## Wednesday, November 25, 2020 ... //

### Robbert Dijkgraaf and the end of pure science

OK, Albert Einstein found most of his deep ideas in Ulm, Bern, Zurich, Prague, and Berlin, but most people associate him with Princeton, New Jersey, where he was employed as an older man who was already famous but no longer too explosively original (imagine: Princeton gets almost all the credit while Prague where Einstein realized that he needed a theory with the equivalence principle gets almost no credit). The NJ employer was the Institute for Advanced Studies (IAS) and for a few years, Robbert Dijkgraaf was the director of the IAS. Dijkgraaf is my fellow co-father of screwing/matrix string theory (Dijkgraaf is the biologically non-identical twin in the Verlinde triplet, as Susskind has pointed out) and a co-author of a small paper of ours.

Fine, he just wrote an essay for the Quanta Magazine,

Contemplating the End of Physics.
He says that physics isn't ending but some of his detailed argumentation sounds very similar to the – intellectually incompetent and impotent – pseudointellectuals who have talked about ludicrous concepts such as "the end of physics" for decades. Before we get to some content, I must say to Robbert that if he is "contemplating" the end of physics, he should also be "contemplating" his moral duty to return all the salaries and grants he has received in Amsterdam and Princeton because he was hired to manage physics and drive it to progress, not to end it! Quite generally, I find it stunning for people to "contemplate the end of physics" and similar things when they are paid huge salaries for "doing physics" instead. These two should be totally incompatible, shouldn't they?

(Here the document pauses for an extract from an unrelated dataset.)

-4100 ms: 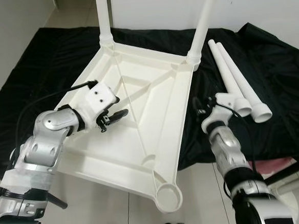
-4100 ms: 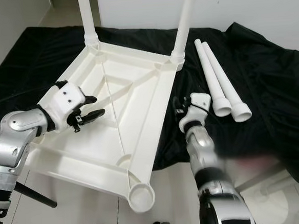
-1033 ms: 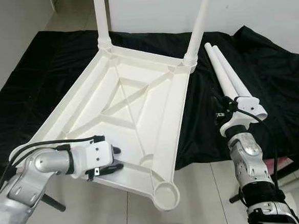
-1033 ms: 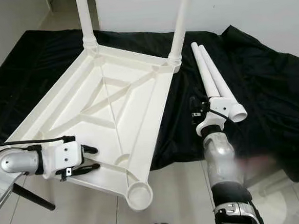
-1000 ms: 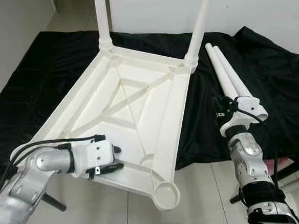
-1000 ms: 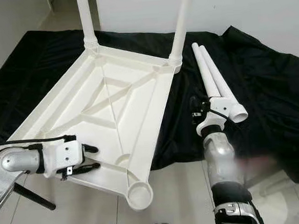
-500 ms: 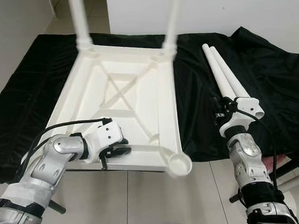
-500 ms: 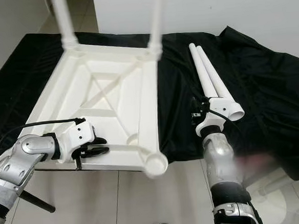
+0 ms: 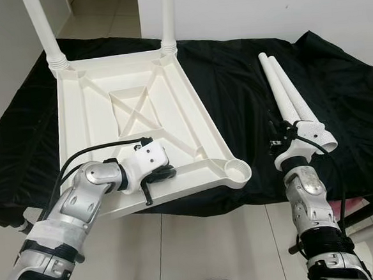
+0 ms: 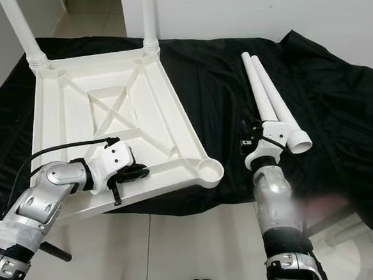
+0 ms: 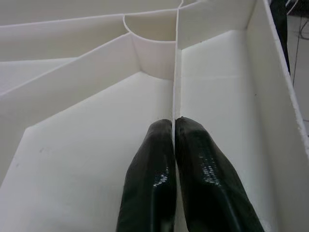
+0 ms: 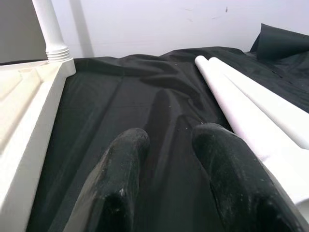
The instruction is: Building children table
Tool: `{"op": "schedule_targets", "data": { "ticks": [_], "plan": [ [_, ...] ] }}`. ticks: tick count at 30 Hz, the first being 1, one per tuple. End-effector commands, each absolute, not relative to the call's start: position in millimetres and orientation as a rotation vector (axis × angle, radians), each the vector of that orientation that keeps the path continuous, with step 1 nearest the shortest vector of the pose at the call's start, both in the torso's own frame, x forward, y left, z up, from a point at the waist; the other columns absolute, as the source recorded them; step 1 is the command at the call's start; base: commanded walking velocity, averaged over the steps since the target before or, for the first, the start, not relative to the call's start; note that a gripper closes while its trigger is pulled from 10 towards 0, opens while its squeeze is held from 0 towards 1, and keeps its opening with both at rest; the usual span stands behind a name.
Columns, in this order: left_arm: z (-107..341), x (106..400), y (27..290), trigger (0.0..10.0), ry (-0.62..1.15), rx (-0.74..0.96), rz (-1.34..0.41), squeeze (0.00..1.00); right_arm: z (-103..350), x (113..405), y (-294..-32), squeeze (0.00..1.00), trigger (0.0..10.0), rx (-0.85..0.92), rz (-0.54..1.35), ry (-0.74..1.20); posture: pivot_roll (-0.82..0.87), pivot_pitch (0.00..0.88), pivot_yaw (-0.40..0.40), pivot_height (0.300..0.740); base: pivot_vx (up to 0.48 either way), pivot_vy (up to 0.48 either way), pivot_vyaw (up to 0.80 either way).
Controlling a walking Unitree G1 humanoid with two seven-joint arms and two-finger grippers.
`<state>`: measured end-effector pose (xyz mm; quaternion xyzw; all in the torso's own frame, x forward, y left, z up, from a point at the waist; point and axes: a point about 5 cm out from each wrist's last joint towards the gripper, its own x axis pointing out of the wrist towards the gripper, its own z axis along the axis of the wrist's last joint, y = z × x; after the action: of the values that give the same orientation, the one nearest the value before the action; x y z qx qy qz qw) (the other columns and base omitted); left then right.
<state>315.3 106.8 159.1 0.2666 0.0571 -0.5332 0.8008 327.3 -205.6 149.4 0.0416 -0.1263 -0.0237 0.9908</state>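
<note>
The white children's table top [image 9: 102,123] lies upside down on a black cloth [image 9: 233,79]. Two white legs [image 9: 41,28] [image 9: 167,16] stand in its far corner sockets, and the near right socket [image 9: 238,171] is empty. My left gripper [image 9: 160,175] sits at the near edge, and its fingers [image 11: 154,159] are pinched shut on a thin rib of the underside. Two loose white legs [image 9: 286,94] lie side by side on the cloth to the right. My right gripper [image 9: 277,137] hovers open over the cloth just beside their wide ends [image 12: 251,111].
The cloth ends at a pale tiled floor [image 9: 200,248] in front of me. A white wall [image 9: 260,6] runs behind. A dark rod [image 10: 50,251] lies on the floor at lower left. Bare cloth separates the table top from the loose legs.
The table top has swung round on the cloth with my left gripper on its rib. Its empty near socket went right and the standing legs went left. My right arm stayed put.
</note>
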Motion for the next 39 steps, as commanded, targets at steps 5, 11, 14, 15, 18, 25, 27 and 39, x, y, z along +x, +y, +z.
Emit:
{"op": "schedule_targets", "data": {
  "ticks": [5, 11, 14, 15, 18, 25, 27, 39],
  "plan": [
    [169.8, 317.5, 96.0, 10.0, 0.07, 0.485, -1.118, 1.0, 149.0, 326.9, -208.7, 0.0, 10.0, 0.087, -0.078, -0.259, 0.0, 0.129, -0.035, 0.74, 0.0, 0.0, 0.0],
    [185.6, 320.8, 92.0, 10.0, -0.027, 0.468, -1.088, 0.0, 151.1, 329.1, -211.9, 0.0, 10.0, 0.08, -0.13, -0.263, 0.0, 0.128, -0.03, 0.74, 0.0, 0.0, 0.0],
    [195.0, 325.9, 92.9, 10.0, -0.046, 0.421, -1.042, 0.0, 154.3, 332.0, -213.9, 0.0, 10.0, 0.08, -0.168, -0.27, -0.01, 0.125, -0.018, 0.74, 0.0, 0.0, 0.0],
    [202.0, 329.7, 93.8, 10.0, -0.063, 0.397, -0.993, 0.0, 158.0, 333.1, -215.4, 0.0, 10.0, 0.084, -0.193, -0.283, -0.01, 0.124, -0.016, 0.74, 0.0, 0.0, 0.0],
    [214.8, 335.1, 96.2, 10.0, -0.104, 0.338, -0.904, 0.0, 164.1, 334.7, -217.8, 0.0, 10.0, 0.087, -0.231, -0.299, -0.02, 0.123, -0.014, 0.74, 0.0, 0.0, 0.0],
    [238.9, 350.5, 103.8, 10.0, -0.186, 0.109, -0.714, 0.0, 170.7, 339.5, -219.6, 0.0, 10.0, 0.077, -0.282, -0.288, -0.04, 0.114, -0.009, 0.74, 0.0, 0.0, 0.0],
    [241.9, 354.3, 103.0, 10.0, -0.181, 0.054, -0.714, 0.0, 170.6, 341.1, -217.0, 0.0, 10.0, 0.075, -0.262, -0.282, -0.05, 0.109, -0.013, 0.74, 0.0, 0.0, 0.0],
    [246.0, 374.1, 96.3, 10.0, -0.2, -0.031, -0.543, 0.0, 171.4, 353.5, -191.8, 0.0, 10.0, 0.026, -0.276, -0.247, -0.07, 0.148, -0.047, 0.74, 0.0, 0.0, 0.0]
  ]
}}
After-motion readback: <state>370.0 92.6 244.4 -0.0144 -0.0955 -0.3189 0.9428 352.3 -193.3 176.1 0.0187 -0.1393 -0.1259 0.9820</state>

Fine. Dijkgraaf writes down two main ideas "why physics isn't over". First, as I wrote two weeks ago, state-of-the-art theoretical physics as of 2020 isn't just about the discovery of the new particles, something within the pre-existing framework of de facto perturbative quantum field theory. Physics is also about the much more general and innovative ideas outside the box of perturbative quantum field theory or outside any quantum field theory (it is the effort to find and increasingly understand the new frameworks outside the QFT box and the relationships between them) and Dijkgraaf believes that we only know a small part of the important ideas in this category. We're just getting started, he claims.

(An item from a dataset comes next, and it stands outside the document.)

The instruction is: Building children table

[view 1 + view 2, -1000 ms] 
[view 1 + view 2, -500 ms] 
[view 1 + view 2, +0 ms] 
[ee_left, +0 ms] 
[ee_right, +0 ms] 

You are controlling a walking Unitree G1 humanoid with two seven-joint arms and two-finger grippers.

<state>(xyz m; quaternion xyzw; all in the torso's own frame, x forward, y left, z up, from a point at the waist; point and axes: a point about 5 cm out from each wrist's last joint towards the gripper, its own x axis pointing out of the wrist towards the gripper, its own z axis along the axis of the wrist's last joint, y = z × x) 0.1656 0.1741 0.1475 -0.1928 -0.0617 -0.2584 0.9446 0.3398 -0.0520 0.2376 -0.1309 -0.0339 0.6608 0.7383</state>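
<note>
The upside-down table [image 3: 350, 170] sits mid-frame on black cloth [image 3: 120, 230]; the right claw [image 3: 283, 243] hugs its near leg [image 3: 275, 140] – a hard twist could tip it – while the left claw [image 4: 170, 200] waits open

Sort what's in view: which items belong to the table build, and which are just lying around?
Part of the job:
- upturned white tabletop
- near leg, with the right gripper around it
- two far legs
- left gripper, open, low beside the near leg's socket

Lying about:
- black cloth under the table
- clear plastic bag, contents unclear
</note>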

Well, I tend to believe that we already know a sizeable fraction of these "fundamental physics beyond QFT" ideas as well but none of us has any proof in one way or another. So far so good.

The second major part of Dijkgraaf's argumentation is that only now, physics (and science) is getting truly interesting because we're no longer just describing pre-existing things carved by Mother Nature. We are constructing and engineering new things – new species in genetic engineering, artificial intelligence, and new Universes out of string compactifications may be three very different examples that nevertheless share a trait – and that's finally similar to Columbus' ability to sail a ship away from the European beaches towards the New World, if I add some layers of creativity to Robbert's text and if I remove some redundant copies of the claims. ;-)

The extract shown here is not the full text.